Recovery came slowly and left Eric with a singular new direction. Within another year, he was performing his own songs nationwide at college concerts and coffee-houses. While functioning as the opening act on a Pure Prairie League tour, Kris Kristofferson heard his music and offered him a publishing deal at Combine Music in Nashville. After moving there, Eric held staff writing positions at two other publishing houses and produced 2 recordings that the country music establishment found very difficult to swallow. They were never released. Wood’s rhythmic orientation, lyrics and melodies weren’t going to lead him to the stage of the Grand Ole Opry. He left for New York City in 1979. In the subsequent 20 years, Wood recorded & performed with top jazz players including Bobby Previte (Depth of Field) and Lindsey Horner (Koch Records) performing at the Bottom Line and The Knitting Factory to growing audiences. Subsequent U.S. tours with Suzanne Vega, Shawn Colvin and Richard Thompson brought more fans and critics to hear him. Finally in 1997, Eric was signed in New York to Tangible Music and his first CD was released.

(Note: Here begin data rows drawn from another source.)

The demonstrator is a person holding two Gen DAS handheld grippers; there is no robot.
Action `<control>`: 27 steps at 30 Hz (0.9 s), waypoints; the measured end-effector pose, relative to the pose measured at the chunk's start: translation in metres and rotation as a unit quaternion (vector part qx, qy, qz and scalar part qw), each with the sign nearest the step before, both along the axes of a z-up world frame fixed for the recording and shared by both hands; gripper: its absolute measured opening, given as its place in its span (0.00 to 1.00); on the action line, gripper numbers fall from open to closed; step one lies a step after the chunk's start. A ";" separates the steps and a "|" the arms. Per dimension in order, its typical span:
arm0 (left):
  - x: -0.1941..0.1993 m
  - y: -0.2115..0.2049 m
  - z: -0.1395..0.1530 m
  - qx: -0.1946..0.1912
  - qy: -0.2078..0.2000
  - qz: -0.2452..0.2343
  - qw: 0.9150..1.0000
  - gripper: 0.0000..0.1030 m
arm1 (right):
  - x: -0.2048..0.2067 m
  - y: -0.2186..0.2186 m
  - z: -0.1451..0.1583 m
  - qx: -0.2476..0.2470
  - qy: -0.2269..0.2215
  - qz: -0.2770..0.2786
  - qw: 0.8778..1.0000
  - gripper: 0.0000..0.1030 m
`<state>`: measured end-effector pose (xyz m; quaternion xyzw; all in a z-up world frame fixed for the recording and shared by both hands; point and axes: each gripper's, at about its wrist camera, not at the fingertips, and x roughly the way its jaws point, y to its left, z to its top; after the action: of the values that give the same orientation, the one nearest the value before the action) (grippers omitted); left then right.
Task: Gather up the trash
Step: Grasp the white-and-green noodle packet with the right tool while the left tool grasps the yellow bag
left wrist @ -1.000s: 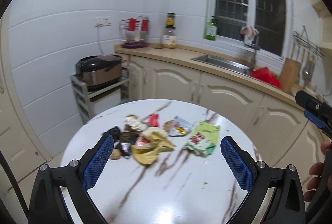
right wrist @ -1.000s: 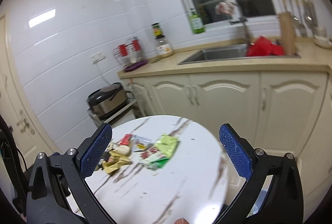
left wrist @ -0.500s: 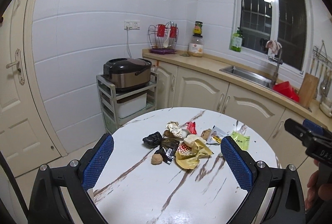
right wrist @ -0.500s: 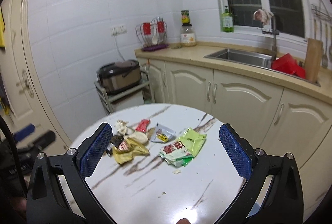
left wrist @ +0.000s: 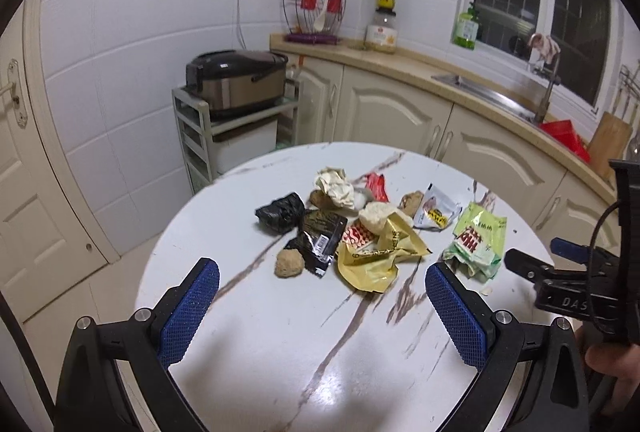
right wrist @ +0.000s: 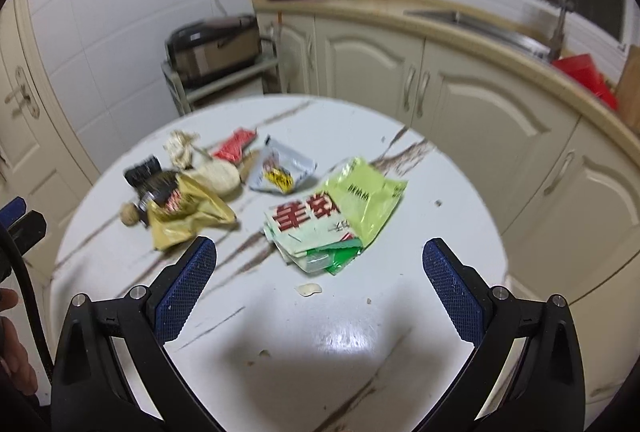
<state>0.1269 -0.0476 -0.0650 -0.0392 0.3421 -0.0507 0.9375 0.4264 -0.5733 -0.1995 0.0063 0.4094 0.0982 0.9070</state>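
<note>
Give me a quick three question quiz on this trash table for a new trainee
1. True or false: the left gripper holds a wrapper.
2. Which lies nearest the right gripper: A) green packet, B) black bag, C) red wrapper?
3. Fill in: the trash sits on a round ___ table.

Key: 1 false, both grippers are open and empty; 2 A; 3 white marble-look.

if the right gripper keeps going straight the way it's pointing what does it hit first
Probably the green snack wrapper: it lies centred between the open right gripper fingers, nearest along that line on the round table. Depth is hard to judge.
</note>
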 end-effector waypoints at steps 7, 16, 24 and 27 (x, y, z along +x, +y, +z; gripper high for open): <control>0.059 -0.021 -0.024 0.003 0.043 -0.019 0.999 0.99 | 0.039 0.015 -0.042 -0.025 0.048 0.035 0.998 0.99; 0.122 -0.045 -0.037 0.040 0.054 -0.059 0.996 0.99 | 0.057 0.019 -0.069 -0.032 0.060 0.077 0.995 0.70; 0.163 -0.079 -0.069 0.105 0.061 -0.120 0.985 0.87 | 0.055 0.000 -0.066 0.004 0.059 0.076 0.995 0.58; 0.178 -0.083 -0.078 0.099 0.075 -0.141 0.982 0.65 | 0.052 -0.003 -0.059 0.008 0.053 0.075 0.996 0.51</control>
<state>0.3049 -0.1307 -0.1433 0.0989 0.4170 -0.1452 0.8918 0.4789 -0.5759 -0.2583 -0.0119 0.4556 0.1691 0.8739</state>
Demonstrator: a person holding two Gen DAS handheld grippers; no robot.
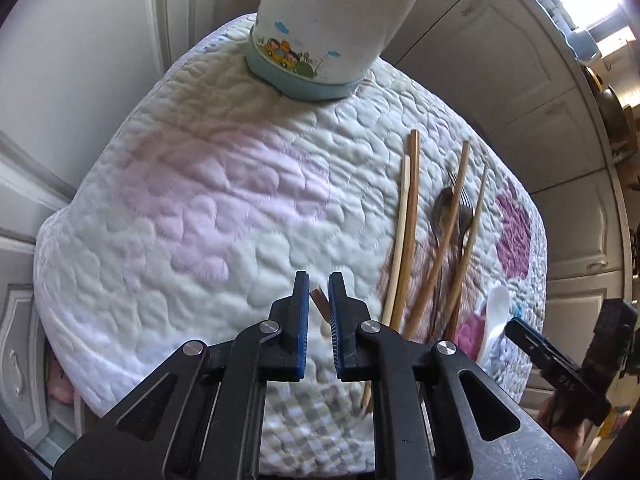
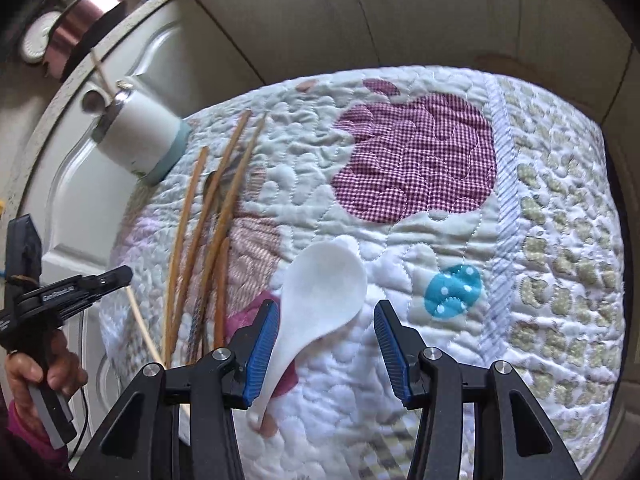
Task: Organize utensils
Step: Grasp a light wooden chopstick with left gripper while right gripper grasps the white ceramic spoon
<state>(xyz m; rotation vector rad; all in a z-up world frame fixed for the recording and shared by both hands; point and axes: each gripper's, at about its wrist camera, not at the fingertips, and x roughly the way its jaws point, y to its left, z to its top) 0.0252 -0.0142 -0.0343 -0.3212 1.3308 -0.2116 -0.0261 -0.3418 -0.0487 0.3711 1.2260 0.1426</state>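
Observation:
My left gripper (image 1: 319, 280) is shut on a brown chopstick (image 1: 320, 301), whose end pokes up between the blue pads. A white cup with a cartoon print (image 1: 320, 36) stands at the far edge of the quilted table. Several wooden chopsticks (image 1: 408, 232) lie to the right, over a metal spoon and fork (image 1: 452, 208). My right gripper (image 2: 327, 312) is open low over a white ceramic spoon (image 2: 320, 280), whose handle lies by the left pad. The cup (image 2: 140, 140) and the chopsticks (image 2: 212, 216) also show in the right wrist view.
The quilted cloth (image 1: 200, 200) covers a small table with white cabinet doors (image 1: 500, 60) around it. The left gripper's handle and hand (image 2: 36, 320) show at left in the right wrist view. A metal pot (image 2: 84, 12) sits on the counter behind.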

It garnered high critical acclaim from many publications including Entertainment Weekly, The New Yorker, The Chicago Tribune and Rolling Stone, as well as a front page, Giancarlo Susanna review in one of Rome’s largest newspapers, La Unite. More European acclaim in Musica, Late For The Sky, Muccio Selvaggio, JAM Magazine, MOJO, Rock ‘N Reel and many others soon followed. Buscadero rated it #8 in the top 10 albums of 1997. And Billboard Magazine rated Letters From The Earth #9 in a "Year End Critics’ Poll". This was quite an accomplishment for a debut record. One solo European tour and another with Wood’s entire band soon followed.
In September 1999, the Eric Wood group’s 1998 summer tour will finally come to an end with the new release on Appaloosa /IRD Records. For Eric and the rest of his band (T. Xiques, Carlo DeRosa, Jeff Berman & Luis Perdomo), it actually began in the spring of `98 in the Brooklyn rehearsal space /apartment of string bassist DeRosa. The next two months were spent rehearsing and performing for audiences at The Living Room in NYC where they worked up new songs Eric planned to record as well as older material from Wood’s first CD for their scheduled upcoming tour dates in northern Italy. Then, during the Eric Wood group’s Italy `98 tour, an impromptu live recording session was arranged at B&B Production Studios near Ferrara, Italy. It was only a couple of days before their headline performance date at the Sotta Le Stella festival at Ferrara (Dylan headlined the year before). But the band had too little studio time left to listen back to the tracks before another band came in. The tapes were subsequently stashed in a gig bag and not heard until Eric later returned to the states. While still in Italy, Franco Ratti at Appaloosa /IRD Records suggested to Eric that he record his new CD for that label. Wood agreed, not knowing he was already carrying the crucial tapes in his bag. Later, the project was completed at World Studios in NYC. During one of his 1998 performances in Italy, singer-songwriter Cristina Dona’ ("Tregua" Mescal-Mercury) joined Eric onstage. The memory of her magic voice singing with him prompted Eric to send some of these newly recorded tracks back to Italy for Cristina to sing on.